* **Requirement**
Present the count of lines in the entries below that hold "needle", and present nothing else.

[Records from a collection]
--------------------------------------------------

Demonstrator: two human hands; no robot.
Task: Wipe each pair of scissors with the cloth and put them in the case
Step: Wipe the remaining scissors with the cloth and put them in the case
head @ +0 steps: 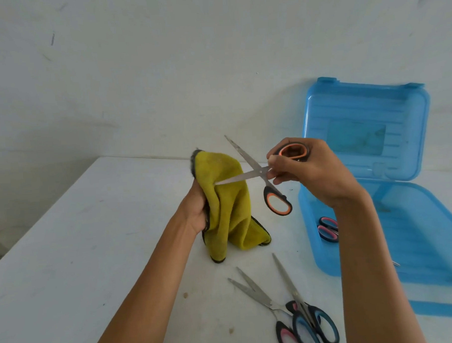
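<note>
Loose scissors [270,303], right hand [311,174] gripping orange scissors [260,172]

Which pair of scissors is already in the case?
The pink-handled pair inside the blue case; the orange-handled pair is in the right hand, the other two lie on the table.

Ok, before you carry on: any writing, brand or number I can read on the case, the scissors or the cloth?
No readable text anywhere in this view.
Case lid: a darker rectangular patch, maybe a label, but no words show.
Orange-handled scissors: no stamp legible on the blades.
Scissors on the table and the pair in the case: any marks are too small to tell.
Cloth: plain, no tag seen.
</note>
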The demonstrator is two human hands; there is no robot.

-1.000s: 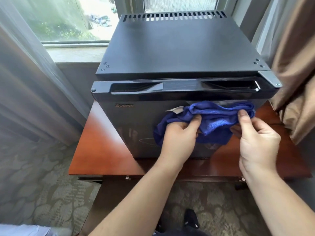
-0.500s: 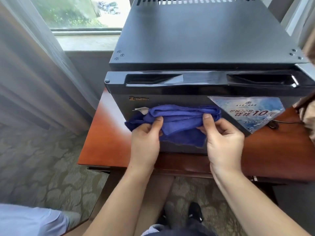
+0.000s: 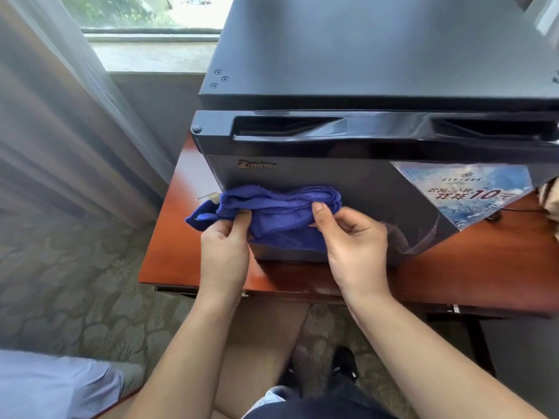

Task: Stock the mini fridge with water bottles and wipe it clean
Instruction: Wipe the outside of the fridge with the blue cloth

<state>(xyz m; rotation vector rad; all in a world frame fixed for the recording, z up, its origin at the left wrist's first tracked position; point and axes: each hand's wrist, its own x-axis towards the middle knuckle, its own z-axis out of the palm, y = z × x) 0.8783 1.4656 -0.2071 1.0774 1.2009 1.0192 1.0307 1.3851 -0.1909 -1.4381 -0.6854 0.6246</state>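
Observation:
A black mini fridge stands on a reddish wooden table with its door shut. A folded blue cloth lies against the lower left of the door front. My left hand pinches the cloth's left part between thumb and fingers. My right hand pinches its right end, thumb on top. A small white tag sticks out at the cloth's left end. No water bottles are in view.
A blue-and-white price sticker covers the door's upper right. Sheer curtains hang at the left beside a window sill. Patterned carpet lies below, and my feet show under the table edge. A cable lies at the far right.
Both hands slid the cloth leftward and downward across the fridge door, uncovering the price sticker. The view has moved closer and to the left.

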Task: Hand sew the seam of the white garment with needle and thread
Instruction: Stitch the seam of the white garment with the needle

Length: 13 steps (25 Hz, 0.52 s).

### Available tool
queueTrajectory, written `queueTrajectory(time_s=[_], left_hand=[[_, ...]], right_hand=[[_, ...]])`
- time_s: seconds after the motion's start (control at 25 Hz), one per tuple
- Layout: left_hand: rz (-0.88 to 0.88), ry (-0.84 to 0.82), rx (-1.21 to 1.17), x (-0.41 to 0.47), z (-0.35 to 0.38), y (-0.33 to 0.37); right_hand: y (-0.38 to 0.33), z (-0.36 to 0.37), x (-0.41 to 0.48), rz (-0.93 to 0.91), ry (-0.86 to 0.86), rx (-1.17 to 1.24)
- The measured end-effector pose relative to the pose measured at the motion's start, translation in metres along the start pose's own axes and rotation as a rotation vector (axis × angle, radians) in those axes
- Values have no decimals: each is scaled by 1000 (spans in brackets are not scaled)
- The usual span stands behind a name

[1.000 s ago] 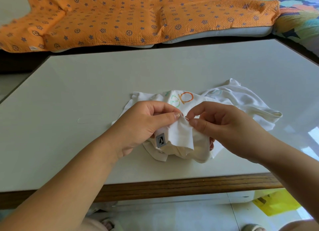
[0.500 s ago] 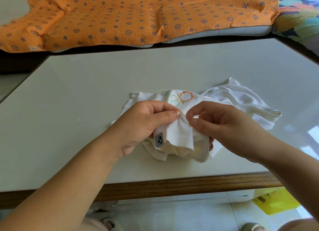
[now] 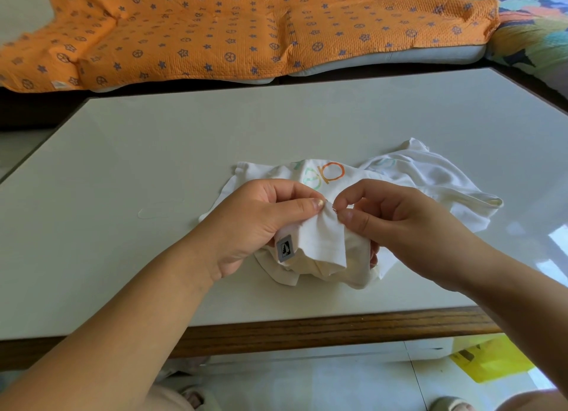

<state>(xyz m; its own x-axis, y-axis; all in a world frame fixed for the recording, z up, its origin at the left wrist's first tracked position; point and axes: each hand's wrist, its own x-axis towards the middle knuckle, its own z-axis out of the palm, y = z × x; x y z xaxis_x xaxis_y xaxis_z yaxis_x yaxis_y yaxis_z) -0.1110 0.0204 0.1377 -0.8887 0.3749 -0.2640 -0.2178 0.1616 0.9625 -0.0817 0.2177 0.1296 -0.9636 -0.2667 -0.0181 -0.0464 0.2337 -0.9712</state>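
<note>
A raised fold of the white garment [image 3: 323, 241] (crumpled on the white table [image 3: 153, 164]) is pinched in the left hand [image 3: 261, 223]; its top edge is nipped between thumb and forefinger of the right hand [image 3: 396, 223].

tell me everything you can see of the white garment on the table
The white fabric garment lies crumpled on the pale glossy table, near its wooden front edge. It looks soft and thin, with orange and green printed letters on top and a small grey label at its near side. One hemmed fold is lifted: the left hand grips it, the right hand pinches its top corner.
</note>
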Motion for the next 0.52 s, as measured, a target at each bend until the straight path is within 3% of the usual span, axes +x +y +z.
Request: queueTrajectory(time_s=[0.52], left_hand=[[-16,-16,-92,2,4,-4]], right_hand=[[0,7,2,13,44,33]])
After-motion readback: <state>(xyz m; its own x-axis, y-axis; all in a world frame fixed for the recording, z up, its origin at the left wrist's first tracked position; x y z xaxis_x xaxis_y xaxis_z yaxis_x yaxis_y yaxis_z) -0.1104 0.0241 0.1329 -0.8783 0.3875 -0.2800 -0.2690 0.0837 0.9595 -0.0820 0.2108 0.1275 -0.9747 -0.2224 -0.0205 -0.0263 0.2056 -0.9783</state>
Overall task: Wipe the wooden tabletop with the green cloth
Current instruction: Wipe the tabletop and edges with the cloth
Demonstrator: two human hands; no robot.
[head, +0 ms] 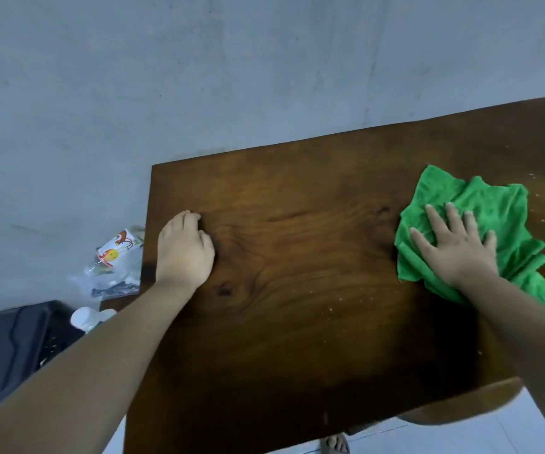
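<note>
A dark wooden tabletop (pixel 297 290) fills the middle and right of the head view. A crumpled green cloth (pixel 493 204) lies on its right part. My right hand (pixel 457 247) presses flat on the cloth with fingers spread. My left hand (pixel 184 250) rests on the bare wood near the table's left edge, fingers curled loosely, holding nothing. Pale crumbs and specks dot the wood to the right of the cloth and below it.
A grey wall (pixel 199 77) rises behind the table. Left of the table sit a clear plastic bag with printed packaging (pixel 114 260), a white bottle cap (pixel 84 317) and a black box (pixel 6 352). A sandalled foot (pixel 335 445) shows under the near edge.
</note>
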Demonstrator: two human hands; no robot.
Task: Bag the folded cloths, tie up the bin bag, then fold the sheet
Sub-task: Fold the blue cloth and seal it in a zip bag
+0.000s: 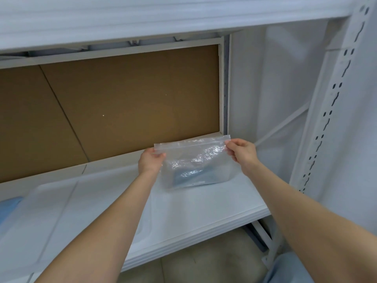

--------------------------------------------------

* **Solved problem**
2